• To do: Exactly how many lines in the listing contain "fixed"? Respond with the number and nothing more.

• Data shown:

==============================

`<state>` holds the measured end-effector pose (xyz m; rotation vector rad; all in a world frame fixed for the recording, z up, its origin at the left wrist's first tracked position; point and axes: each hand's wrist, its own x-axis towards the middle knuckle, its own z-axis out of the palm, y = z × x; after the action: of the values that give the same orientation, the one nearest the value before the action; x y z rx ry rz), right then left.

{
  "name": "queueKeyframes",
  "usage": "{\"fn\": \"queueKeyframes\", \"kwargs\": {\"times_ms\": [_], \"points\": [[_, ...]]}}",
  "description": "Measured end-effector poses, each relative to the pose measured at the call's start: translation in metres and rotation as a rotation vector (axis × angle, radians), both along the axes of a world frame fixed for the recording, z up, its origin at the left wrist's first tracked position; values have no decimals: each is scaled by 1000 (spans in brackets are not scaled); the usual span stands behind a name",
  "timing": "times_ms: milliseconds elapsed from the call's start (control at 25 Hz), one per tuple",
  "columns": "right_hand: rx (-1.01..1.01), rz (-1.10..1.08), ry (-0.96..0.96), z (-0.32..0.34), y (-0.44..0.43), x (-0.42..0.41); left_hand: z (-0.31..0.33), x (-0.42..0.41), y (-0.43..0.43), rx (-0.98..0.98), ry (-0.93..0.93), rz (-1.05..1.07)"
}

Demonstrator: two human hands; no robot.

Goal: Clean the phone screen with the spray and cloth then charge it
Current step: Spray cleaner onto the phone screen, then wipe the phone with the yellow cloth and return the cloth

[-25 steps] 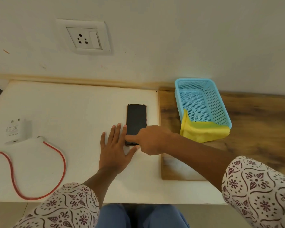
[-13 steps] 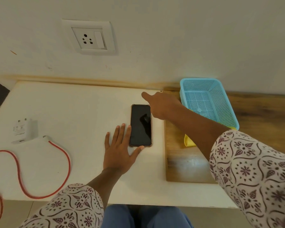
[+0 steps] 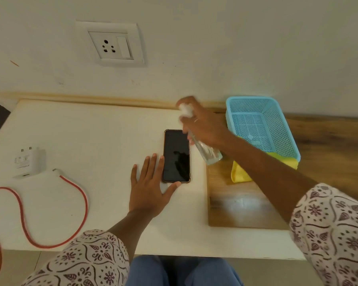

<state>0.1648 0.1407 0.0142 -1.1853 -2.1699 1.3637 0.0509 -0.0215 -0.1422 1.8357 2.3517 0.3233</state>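
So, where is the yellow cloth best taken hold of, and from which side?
Probably at the free corner of the yellow cloth lying on the wooden board, coming from the near side: its other end is inside the blue basket, and the right hand holds the spray bottle.

1. A home or small-office desk corner is showing: a white tabletop point(image 3: 91, 131) is sitting against a plain painted wall point(image 3: 236, 48).
2. A wall socket point(image 3: 110, 46) is sitting above the tabletop.
3. A phone charger point(image 3: 28, 162) and a blue plastic basket point(image 3: 285, 124) are lying about as everyday household items.
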Motion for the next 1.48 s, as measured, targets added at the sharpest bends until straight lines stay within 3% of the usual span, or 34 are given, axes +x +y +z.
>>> {"fn": "queueKeyframes", "kwargs": {"times_ms": [80, 240, 440, 520, 720, 1200, 1280, 1360, 1440, 1480], "points": [[-92, -149, 149, 20, 18, 14, 2, 1, 0, -5, -1, 2], [107, -270, 123, 42, 57, 55, 4, 1, 0, -6, -7, 7], [519, -370, -142, 52, 97, 99, 5, 2, 0, -5, -5, 6], [589, -349, -283, 46, 105, 108, 4, 2, 0, -14, 6, 8], [475, -375, -391, 22, 109, 110, 0, 1, 0, -25, 16, 13], [306, -414, -302, 4, 88, 108, 4, 1, 1, -18, 6, 15], [365, -600, -134, 7, 67, 117, 3, 1, 1, -20, 0, 18], [337, -1002, 73, -2, 31, 137, 2, 2, 1, -28, 2, 16], [14, -1303, 247, -22, -19, 155, 1, 1, 1, -32, 3, 16], [-169, -1319, 321, -33, -46, 159, 1, 1, 1, -32, -3, 18]]}}
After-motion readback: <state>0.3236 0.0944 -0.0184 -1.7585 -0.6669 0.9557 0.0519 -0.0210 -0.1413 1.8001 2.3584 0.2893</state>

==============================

• Exercise output: 2